Re: FYI: SVN to GIT converter currently broken, github is falling behind

From: Ulrich Spörlein <uqs_at_FreeBSD.org>
Date: Sun, 8 Nov 2015 12:06:36 +0100
2015-11-08 11:32 GMT+01:00 Ulrich Spörlein <uqs_at_freebsd.org>:
> 2015-11-08 2:51 GMT+01:00 Alfred Perlstein <alfred_at_freebsd.org>:
>>>
>> Uli,
>>
>> One of the biggest concerns I've heard from folks using FreeBSD's git mirror
>> is that the hashes can change.
>>
>> I have a question about this.   Is it possible to keep track of what the
>> "official" git mirror (on github) is doing and keep that as a log.  Then
>> that log can be used to replay commits when there is a divergence problem.
>>
>> What I'm basically saying is that let's take this small example:
>>
>> importer is working fine _at_rev 10000
>> imports 10000
>> imports 10001
>> imports 10002
>> something happens to importer to give indeterminate shas.
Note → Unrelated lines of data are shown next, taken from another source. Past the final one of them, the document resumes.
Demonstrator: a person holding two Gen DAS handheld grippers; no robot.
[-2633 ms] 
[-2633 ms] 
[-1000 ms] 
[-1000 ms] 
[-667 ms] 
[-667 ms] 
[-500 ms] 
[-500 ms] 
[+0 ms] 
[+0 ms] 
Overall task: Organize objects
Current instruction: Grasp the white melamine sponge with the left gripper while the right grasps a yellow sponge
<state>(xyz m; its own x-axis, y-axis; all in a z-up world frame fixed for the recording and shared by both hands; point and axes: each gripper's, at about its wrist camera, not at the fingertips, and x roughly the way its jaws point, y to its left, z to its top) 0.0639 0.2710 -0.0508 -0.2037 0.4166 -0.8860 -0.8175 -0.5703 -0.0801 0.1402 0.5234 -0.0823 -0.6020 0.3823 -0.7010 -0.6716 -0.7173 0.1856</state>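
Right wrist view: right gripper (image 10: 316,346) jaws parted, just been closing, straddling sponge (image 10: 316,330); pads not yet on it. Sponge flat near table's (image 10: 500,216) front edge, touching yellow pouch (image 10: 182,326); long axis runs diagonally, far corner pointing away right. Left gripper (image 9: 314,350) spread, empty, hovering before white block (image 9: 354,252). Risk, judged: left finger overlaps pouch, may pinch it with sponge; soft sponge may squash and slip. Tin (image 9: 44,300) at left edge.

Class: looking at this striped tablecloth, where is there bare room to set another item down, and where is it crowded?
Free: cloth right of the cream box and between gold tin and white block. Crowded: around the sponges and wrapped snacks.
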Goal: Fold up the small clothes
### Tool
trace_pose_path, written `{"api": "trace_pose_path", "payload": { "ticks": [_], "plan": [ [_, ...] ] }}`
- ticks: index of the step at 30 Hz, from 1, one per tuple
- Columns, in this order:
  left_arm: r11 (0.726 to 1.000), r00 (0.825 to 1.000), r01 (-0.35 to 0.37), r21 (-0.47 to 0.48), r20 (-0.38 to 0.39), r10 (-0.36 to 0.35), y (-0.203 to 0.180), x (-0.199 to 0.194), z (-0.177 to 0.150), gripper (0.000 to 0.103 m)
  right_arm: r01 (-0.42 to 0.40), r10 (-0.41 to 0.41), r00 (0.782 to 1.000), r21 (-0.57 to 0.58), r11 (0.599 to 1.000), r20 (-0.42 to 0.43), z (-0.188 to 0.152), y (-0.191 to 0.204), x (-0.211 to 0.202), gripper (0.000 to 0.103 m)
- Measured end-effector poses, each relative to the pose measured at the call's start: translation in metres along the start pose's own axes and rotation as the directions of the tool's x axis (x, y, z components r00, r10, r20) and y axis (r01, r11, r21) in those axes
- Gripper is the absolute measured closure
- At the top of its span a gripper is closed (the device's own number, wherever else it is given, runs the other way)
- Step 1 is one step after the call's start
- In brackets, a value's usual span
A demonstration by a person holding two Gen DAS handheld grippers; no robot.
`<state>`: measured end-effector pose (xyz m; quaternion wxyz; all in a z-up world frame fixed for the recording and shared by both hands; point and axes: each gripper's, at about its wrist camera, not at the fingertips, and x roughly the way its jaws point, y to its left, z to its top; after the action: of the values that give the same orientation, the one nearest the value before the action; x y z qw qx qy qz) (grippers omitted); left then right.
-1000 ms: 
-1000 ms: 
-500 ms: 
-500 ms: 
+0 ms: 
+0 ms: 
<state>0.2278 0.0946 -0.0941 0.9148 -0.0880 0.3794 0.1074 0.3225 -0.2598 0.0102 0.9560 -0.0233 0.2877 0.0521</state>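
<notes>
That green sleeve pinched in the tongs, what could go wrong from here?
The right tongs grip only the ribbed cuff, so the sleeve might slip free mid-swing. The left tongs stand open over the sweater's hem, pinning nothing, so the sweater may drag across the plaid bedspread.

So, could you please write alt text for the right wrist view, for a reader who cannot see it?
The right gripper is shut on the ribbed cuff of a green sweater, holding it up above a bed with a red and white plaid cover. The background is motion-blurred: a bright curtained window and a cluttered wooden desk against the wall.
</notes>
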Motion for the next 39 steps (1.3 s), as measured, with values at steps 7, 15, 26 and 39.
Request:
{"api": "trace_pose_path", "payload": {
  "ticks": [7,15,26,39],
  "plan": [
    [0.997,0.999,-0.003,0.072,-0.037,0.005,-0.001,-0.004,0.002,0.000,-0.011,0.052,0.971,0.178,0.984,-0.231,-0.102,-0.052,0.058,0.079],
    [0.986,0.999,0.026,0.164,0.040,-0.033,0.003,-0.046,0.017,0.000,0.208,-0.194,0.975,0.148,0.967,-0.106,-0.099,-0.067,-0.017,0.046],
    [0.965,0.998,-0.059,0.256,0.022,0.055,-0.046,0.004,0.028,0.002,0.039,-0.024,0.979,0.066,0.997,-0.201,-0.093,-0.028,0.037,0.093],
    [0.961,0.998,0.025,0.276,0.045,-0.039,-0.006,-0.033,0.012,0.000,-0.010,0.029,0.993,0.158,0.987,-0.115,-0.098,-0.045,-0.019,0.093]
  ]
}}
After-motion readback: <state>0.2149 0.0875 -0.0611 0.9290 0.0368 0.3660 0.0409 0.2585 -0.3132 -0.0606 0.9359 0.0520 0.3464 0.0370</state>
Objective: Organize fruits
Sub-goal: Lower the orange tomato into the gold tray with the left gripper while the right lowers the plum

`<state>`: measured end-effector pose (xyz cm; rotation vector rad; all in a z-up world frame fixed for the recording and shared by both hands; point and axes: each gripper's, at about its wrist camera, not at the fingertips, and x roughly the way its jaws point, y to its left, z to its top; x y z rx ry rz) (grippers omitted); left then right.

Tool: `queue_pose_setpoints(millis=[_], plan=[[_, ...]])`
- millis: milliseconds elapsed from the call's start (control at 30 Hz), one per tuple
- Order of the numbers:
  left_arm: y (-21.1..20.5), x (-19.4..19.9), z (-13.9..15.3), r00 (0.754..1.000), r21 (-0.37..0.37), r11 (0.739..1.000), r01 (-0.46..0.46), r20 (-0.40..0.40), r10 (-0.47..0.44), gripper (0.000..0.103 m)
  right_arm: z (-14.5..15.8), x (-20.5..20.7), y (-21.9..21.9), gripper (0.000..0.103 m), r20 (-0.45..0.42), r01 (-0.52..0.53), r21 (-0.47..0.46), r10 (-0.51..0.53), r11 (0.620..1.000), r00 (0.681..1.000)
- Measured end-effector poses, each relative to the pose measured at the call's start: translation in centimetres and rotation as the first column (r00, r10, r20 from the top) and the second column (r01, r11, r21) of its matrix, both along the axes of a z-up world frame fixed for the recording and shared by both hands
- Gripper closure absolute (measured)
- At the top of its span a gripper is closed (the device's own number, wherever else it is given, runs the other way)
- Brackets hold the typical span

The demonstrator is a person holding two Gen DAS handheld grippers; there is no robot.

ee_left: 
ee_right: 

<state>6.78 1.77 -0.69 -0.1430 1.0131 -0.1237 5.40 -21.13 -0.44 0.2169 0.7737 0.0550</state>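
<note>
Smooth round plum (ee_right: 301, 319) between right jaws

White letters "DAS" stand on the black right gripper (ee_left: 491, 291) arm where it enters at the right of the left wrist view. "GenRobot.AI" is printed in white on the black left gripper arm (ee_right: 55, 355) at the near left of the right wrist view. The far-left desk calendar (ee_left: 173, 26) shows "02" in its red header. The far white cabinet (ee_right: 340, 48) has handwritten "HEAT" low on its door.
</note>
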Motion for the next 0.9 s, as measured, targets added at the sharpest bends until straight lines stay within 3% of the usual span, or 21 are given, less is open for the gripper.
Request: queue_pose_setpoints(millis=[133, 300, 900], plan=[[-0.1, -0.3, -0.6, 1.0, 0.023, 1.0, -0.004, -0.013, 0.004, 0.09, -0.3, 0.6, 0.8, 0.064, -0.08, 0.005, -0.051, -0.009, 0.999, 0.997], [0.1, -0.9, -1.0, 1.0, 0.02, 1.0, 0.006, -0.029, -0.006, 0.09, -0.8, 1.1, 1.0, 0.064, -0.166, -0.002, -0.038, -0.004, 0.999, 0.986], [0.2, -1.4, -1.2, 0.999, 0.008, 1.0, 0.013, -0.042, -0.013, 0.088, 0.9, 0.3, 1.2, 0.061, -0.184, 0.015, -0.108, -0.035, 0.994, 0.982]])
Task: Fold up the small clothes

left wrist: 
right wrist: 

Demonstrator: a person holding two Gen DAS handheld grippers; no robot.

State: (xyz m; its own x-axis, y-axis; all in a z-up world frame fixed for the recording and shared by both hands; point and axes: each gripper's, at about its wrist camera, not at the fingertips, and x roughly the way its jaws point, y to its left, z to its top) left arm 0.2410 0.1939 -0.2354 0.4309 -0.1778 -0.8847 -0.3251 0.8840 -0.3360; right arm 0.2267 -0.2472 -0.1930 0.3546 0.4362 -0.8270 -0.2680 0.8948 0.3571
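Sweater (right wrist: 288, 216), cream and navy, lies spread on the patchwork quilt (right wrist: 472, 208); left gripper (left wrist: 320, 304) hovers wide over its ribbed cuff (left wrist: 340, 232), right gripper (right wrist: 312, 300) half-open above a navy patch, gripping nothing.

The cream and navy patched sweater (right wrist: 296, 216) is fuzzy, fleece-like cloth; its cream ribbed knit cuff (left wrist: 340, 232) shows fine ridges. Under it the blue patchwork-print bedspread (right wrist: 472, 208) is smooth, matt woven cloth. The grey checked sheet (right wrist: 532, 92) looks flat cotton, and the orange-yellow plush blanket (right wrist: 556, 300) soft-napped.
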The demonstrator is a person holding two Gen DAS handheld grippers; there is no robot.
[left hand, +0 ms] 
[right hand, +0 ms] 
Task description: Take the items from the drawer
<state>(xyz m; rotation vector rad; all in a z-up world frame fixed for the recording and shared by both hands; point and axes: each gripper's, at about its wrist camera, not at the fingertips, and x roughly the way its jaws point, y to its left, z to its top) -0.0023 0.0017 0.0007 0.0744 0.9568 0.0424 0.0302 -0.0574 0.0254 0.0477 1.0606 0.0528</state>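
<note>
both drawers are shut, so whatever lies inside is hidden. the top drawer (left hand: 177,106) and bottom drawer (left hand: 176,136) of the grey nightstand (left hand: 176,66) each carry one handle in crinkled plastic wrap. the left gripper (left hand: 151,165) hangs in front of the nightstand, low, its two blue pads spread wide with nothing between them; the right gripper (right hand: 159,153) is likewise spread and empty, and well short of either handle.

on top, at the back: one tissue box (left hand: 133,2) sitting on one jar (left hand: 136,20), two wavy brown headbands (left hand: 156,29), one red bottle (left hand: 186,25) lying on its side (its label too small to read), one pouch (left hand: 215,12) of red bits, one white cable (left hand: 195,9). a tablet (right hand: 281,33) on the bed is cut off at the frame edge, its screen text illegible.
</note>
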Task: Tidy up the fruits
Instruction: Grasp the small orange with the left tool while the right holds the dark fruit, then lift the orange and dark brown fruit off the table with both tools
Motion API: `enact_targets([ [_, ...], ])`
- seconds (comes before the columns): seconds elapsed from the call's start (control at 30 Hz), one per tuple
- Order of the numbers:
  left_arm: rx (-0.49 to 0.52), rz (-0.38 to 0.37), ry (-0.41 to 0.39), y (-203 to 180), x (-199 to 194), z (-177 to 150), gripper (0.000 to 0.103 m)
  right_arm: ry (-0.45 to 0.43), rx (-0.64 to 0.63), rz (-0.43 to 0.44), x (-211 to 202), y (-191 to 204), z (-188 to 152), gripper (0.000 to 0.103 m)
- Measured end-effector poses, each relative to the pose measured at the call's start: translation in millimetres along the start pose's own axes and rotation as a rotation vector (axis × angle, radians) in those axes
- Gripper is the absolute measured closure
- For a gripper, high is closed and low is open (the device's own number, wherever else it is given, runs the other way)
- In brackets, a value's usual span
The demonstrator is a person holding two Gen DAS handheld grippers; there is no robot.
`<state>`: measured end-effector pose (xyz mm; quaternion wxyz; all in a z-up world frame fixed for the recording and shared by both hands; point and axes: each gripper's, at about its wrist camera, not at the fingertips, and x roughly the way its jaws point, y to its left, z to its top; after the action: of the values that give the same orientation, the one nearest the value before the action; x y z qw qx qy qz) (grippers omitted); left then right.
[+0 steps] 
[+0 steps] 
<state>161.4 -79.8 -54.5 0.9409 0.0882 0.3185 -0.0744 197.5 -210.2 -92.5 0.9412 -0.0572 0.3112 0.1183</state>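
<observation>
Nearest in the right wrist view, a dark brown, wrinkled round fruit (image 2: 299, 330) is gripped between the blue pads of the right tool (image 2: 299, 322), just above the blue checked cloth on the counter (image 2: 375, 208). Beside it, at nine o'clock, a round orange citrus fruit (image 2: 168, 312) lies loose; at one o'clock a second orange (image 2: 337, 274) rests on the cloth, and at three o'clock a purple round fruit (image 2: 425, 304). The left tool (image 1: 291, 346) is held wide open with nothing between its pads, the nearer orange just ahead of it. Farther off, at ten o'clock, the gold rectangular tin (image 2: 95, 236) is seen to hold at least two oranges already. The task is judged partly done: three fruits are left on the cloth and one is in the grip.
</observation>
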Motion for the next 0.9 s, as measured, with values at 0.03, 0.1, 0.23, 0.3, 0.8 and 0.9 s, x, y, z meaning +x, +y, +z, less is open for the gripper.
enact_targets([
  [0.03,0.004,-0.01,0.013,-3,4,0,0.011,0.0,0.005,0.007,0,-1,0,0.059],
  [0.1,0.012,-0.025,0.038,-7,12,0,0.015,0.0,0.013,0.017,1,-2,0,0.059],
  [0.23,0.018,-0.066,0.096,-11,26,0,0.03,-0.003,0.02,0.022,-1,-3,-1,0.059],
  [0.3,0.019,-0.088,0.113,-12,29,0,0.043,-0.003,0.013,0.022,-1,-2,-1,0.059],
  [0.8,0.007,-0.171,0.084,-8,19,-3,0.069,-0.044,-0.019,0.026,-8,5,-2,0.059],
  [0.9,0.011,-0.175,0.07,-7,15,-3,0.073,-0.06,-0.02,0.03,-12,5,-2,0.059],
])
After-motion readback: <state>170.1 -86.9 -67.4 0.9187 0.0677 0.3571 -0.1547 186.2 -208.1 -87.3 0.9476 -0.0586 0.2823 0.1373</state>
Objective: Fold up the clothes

>> imports 10003 - sha is "unstable" sha3
>> imports 10004 - sha is "unstable" sha4
>> imports 10005 - sha is "unstable" sha5
>> imports 10006 - sha is "unstable" sha6
>> importer is fixed
>>
>>
>> At this point normally we'd rewind the importer to 10002 and then force
>> update the affected branches.
>>
>> My question is... can the imports of 10003, 10004, 10005 and 10006 be put
>> into the importer such that any "mirror site" that re-does the import using
>> the most up to date importer will get the same shas.
>>
>> That would allow to proceed with 10007, etc without force pushing.
>>
>> This should be possible based on querying "git" for the meta data associated
>> with sha3..sha6 and then forcing those commits to have the same meta data.
>>
>> This would eliminate the concern about shas in the mirror changing that I've
>> heard.
>
> The goal of the conversion is that everyone can re-do the conversion
> in their basement and come up with the same history and checksums.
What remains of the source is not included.